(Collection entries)
§

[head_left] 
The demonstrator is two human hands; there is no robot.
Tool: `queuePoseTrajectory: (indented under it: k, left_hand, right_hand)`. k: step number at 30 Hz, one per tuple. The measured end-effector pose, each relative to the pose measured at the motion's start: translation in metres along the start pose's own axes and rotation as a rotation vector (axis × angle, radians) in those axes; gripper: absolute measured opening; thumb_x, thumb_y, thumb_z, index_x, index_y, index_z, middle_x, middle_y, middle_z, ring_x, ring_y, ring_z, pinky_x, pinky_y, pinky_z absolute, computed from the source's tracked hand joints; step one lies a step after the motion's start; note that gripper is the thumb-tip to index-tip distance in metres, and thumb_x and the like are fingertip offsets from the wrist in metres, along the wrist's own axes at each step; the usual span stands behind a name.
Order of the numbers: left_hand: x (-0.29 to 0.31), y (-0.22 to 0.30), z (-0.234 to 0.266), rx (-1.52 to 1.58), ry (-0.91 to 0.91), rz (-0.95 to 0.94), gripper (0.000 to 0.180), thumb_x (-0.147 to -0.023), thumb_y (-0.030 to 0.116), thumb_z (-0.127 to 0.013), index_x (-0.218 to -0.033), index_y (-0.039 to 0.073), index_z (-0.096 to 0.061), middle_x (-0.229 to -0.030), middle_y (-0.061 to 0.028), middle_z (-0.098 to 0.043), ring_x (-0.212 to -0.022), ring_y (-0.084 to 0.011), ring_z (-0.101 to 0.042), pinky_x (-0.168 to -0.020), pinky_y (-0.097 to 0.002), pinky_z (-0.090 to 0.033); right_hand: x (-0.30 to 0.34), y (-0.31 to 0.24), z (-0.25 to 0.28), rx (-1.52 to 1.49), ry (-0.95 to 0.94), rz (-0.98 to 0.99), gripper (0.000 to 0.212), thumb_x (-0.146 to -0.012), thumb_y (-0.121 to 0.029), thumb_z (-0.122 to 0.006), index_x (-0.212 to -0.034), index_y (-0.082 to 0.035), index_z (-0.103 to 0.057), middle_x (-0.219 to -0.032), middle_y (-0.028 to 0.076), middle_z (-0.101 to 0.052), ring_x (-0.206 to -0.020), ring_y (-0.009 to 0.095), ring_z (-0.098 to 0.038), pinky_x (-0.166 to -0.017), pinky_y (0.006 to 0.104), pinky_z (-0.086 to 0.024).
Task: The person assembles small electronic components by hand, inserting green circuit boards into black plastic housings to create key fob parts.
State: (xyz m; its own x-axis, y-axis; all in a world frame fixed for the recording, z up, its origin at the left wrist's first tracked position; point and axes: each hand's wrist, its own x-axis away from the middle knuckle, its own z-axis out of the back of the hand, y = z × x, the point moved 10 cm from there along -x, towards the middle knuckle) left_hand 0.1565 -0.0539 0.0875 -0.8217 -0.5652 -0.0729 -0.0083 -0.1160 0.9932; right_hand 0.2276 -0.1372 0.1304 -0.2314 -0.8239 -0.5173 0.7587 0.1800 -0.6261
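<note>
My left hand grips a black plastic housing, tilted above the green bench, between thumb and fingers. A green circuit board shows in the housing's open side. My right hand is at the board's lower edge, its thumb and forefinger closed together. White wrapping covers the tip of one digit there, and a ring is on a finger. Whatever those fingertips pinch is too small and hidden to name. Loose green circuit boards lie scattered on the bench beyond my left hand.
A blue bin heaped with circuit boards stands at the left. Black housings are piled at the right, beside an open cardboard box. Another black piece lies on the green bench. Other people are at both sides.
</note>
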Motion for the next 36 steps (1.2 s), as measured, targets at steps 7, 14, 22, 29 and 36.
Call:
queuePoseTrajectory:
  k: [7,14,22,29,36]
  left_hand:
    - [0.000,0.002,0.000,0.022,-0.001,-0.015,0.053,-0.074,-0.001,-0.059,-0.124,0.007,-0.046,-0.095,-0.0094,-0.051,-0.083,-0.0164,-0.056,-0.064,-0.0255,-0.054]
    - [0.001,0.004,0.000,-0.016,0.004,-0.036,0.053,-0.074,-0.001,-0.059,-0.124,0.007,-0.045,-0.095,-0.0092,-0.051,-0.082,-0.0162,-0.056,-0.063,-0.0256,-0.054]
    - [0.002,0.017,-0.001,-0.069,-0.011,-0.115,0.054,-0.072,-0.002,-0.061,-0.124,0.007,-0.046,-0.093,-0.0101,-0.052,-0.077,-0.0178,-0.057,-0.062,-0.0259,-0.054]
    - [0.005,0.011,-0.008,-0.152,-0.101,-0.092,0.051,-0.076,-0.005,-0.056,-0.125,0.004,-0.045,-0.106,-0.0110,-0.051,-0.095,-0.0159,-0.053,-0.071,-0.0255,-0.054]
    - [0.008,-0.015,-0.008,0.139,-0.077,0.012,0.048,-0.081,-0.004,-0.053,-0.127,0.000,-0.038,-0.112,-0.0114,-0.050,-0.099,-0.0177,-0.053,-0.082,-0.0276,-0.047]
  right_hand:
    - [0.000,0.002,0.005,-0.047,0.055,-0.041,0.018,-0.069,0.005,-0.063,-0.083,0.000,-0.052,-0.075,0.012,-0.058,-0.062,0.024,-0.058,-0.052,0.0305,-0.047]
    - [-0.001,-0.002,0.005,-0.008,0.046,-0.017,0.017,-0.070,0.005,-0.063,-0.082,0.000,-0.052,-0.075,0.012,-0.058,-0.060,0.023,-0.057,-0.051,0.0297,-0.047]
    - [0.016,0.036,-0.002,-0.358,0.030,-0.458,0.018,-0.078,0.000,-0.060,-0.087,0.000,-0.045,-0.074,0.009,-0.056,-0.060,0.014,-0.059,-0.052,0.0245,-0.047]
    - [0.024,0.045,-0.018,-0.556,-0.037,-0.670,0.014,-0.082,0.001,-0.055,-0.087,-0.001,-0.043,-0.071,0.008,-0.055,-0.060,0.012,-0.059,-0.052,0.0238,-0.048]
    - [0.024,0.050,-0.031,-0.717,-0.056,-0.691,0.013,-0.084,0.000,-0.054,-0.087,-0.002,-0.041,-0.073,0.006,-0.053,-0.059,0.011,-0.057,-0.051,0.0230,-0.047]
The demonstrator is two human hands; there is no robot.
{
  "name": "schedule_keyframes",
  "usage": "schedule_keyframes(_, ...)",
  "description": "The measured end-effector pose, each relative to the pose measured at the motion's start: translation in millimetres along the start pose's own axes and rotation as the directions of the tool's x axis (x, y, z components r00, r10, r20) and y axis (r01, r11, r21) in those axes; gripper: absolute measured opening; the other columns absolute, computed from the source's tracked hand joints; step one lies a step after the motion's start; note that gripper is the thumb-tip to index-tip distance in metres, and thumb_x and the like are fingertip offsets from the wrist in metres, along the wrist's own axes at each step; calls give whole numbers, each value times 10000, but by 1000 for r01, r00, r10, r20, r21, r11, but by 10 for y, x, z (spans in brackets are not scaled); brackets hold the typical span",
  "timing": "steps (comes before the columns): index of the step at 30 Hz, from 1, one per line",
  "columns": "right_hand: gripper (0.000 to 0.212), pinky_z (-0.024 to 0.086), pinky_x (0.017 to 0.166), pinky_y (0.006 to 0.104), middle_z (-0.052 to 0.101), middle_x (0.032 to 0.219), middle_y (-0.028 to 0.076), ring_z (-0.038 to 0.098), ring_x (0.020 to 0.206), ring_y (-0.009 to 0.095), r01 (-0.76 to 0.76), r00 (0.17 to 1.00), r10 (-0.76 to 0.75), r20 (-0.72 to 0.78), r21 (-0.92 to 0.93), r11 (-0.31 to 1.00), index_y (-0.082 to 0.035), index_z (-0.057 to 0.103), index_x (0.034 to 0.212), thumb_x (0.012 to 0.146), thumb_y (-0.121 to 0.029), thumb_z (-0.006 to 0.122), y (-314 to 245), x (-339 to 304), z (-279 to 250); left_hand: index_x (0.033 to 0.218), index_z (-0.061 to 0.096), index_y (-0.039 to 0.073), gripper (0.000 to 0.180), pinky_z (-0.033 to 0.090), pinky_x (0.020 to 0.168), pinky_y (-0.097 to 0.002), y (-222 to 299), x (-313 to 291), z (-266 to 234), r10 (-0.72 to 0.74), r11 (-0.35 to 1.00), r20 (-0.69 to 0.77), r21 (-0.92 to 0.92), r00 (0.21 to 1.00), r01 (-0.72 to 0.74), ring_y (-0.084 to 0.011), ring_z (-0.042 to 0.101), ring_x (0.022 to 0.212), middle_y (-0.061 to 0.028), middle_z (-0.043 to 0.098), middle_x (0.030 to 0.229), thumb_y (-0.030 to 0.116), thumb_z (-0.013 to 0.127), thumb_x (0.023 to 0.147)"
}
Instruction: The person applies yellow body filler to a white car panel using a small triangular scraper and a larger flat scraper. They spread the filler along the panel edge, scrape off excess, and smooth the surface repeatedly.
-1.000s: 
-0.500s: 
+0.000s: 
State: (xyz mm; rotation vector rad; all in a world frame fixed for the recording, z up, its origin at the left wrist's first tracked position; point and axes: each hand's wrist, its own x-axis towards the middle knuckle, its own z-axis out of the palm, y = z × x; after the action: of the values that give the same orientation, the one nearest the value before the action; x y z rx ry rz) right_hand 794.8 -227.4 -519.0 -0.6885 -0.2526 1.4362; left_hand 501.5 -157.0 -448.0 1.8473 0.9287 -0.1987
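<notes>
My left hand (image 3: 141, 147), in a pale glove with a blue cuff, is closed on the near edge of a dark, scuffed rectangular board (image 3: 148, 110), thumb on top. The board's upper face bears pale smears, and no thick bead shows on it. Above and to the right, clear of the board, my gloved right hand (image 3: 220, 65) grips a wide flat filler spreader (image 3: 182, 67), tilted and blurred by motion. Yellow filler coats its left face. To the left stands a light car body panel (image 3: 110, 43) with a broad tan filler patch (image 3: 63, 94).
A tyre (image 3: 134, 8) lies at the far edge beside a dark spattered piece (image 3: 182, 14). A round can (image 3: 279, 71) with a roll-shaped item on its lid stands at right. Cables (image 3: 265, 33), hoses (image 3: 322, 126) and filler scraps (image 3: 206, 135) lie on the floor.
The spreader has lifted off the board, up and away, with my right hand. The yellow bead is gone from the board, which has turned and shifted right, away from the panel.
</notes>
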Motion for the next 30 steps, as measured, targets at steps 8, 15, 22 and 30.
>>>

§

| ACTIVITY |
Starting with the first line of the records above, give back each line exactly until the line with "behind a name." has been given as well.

| TASK RESPONSE |
[head_left] 
The demonstrator is two human hands; there is no robot.
Tool: `queuePoseTrajectory: (indented under it: k, left_hand, right_hand)`. k: step number at 30 Hz, one per tuple. The measured end-effector pose, each relative to the pose measured at the motion's start: translation in metres along the start pose's own axes and rotation as a rotation vector (axis × angle, radians) in those axes; gripper: absolute measured opening; thumb_x, thumb_y, thumb_z, index_x, index_y, index_z, middle_x, middle_y, middle_z, ring_x, ring_y, ring_z, pinky_x, pinky_y, pinky_z absolute, computed from the source's tracked hand joints; step one lies a step after the motion's start; note that gripper is the thumb-tip to index-tip distance in metres, and thumb_x and the like are fingertip offsets from the wrist in metres, along the wrist's own axes at each step; the usual span stands behind a name.

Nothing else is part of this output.